Gandhi As the life of Hindu nationalist and spiritual leader Mahatma Gandhi powerfully testifies, a consistent and persistent minority voice can sometimes sway the majority. Gandhi’s nonviolent appeals and fasts were instrumental in winning India’s independence from Britain in 1947.

The power of one or two individuals to sway majorities is minority influence (Mosco-vici, 1985). In studies of groups in which one or two individuals consistently express a controversial attitude or an unusual perceptual judgment, one finding repeatedly stands out: When you are the minority, you are far more likely to sway the majority if you hold firmly to your position and don’t waffle. This tactic won’t make you popular, but it may make you influential, especially if your self-confidence stimulates others to consider why you react as you do. Even when a minority’s influence is not yet visible, people may privately develop sympathy for the minority position and rethink their views (Wood et al., 1994).

The bottom line: The powers of social influence are enormous, but so are the powers of the committed individual. For classical music, Mozart mattered. For drama, Shakespeare mattered. For world history, Hitler and Mao—and Gandhi and Mandela—mattered. Social forces matter. But individuals matter, too.

537

RETRIEVAL PRACTICE

  • What is social facilitation, and why is it more likely to occur with a well-learned task?

This improved performance in the presence of others is most likely to occur with a well-learned task, because the added arousal caused by an audience tends to strengthen the most likely response. This also predicts poorer performance on a difficult task in others’ presence.
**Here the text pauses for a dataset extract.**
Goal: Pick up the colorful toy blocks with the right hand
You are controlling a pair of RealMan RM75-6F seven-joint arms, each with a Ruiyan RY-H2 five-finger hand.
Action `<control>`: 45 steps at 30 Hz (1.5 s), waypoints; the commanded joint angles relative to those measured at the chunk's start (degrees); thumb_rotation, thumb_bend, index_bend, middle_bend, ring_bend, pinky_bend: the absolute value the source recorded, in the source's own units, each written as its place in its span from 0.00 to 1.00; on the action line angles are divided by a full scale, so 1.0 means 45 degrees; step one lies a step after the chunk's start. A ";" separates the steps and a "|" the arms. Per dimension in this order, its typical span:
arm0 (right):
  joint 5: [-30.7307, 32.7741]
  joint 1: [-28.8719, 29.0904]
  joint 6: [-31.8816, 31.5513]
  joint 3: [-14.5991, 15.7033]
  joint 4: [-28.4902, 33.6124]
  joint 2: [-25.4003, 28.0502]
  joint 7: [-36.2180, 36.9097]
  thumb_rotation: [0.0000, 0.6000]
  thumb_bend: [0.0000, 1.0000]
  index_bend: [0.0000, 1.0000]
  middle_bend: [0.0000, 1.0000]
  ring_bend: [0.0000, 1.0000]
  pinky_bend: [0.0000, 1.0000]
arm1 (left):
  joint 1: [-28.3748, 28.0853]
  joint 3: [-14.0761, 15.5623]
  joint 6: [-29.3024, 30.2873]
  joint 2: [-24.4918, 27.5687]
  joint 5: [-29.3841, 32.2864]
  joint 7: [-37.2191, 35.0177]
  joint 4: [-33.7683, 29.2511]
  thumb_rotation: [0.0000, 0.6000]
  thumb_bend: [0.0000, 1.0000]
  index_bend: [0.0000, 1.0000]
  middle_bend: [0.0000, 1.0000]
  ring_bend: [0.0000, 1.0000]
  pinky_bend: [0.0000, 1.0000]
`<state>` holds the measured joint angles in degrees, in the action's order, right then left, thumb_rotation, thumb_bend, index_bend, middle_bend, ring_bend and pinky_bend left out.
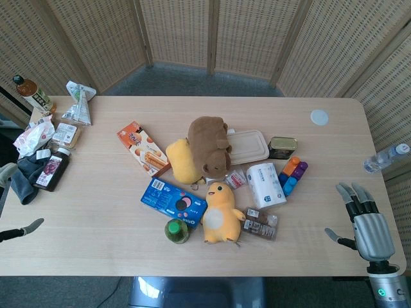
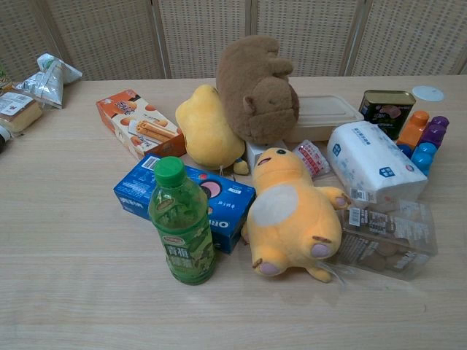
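The colorful toy blocks [image 1: 292, 175] are a small cluster of orange, purple and blue pieces, lying just right of the white tissue pack [image 1: 265, 185]. In the chest view the blocks [image 2: 423, 138] sit at the far right behind that pack. My right hand [image 1: 364, 221] hovers over the table's right front corner, fingers spread and pointing away from me, holding nothing, well to the right of and nearer than the blocks. Only a fingertip of my left hand [image 1: 26, 228] shows at the left edge; its state is unclear. The chest view shows neither hand.
A yellow duck plush [image 1: 220, 213], brown plush [image 1: 209, 144], green bottle [image 1: 176, 230], Oreo box [image 1: 172, 201], clear snack box [image 1: 261, 224], tin can [image 1: 281, 147] and lidded container [image 1: 247, 147] crowd the middle. A water bottle [image 1: 385, 156] lies at the right edge.
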<state>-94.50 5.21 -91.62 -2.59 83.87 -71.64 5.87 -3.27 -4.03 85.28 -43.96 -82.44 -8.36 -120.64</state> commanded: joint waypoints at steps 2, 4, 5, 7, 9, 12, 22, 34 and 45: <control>0.0052 0.0011 0.0053 0.0001 -0.0071 -0.0018 0.0055 1.00 0.00 0.06 0.00 0.00 0.00 | 0.0012 0.0016 0.0031 -0.0008 -0.0053 0.0016 -0.0003 1.00 0.00 0.00 0.00 0.00 0.00; 0.0095 0.0019 0.0086 -0.0006 -0.0099 -0.0019 0.0115 1.00 0.00 0.06 0.00 0.00 0.00 | 0.0027 0.0014 0.0077 -0.0006 -0.0079 0.0021 -0.0017 1.00 0.00 0.00 0.00 0.00 0.00; 0.0132 0.0025 0.0104 -0.0020 -0.0098 -0.0017 0.0175 1.00 0.00 0.06 0.00 0.00 0.00 | 0.0034 0.0014 0.0097 -0.0008 -0.0090 0.0021 -0.0018 1.00 0.00 0.00 0.00 0.00 0.00; 0.0413 0.0062 0.0259 -0.0124 0.0071 -0.0024 0.0526 1.00 0.00 0.06 0.00 0.00 0.00 | 0.0046 0.0008 0.0141 -0.0017 -0.0100 0.0037 -0.0015 1.00 0.00 0.00 0.00 0.00 0.00; 0.0801 0.0158 0.0450 -0.0353 0.0259 -0.0095 0.0862 1.00 0.00 0.06 0.00 0.00 0.00 | 0.0033 0.0000 0.0124 -0.0046 -0.0053 0.0077 0.0003 1.00 0.00 0.00 0.00 0.00 0.00; 0.1494 0.0614 0.1158 -0.0846 0.0509 -0.0362 0.0619 1.00 0.00 0.06 0.00 0.00 0.00 | -0.0038 -0.0026 0.0007 -0.0117 0.0077 0.0127 0.0030 1.00 0.00 0.00 0.00 0.00 0.00; 0.5018 0.3235 0.4769 -0.2821 0.1271 -0.2009 -0.1780 1.00 0.00 0.01 0.00 0.00 0.00 | -0.0104 -0.0184 0.0000 -0.0241 0.0579 0.0373 0.0223 1.00 0.00 0.00 0.00 0.00 0.00; 0.8207 0.5376 0.5748 -0.4248 -0.1344 -0.5122 -0.3911 1.00 0.00 0.00 0.00 0.00 0.00 | -0.0106 -0.0423 0.0056 -0.0124 0.1143 0.0225 0.0368 1.00 0.00 0.00 0.00 0.00 0.00; 0.8663 0.6411 0.6672 -0.4575 -0.4472 -0.6062 -0.3683 1.00 0.00 0.00 0.00 0.00 0.00 | -0.0118 -0.0523 0.0077 -0.0210 0.1395 0.0396 0.0413 1.00 0.00 0.00 0.00 0.00 0.00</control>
<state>-55.97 33.28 -62.48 -22.78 65.29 -98.27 -11.25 -3.77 -6.37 85.67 -44.87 -76.21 -6.62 -118.81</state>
  • People tend to exert less effort when working with a group than they would alone, which is called ______________ ______________.

social loafing

  • You are organizing a meeting of fiercely competitive political candidates. To add to the fun, friends have suggested handing out masks of the candidates’ faces for supporters to wear. What phenomenon might these masks engage?

The anonymity provided by the masks, combined with the arousal of the contentious setting, might create deindividuation (lessened self-awareness and self-restraint).

  • When like-minded groups discuss a topic, and the result is the strengthening of the prevailing opinion, this is called ______________ ______________.

group polarization

  • When a group’s desire for harmony overrides its realistic analysis of other options, __________ has occurred.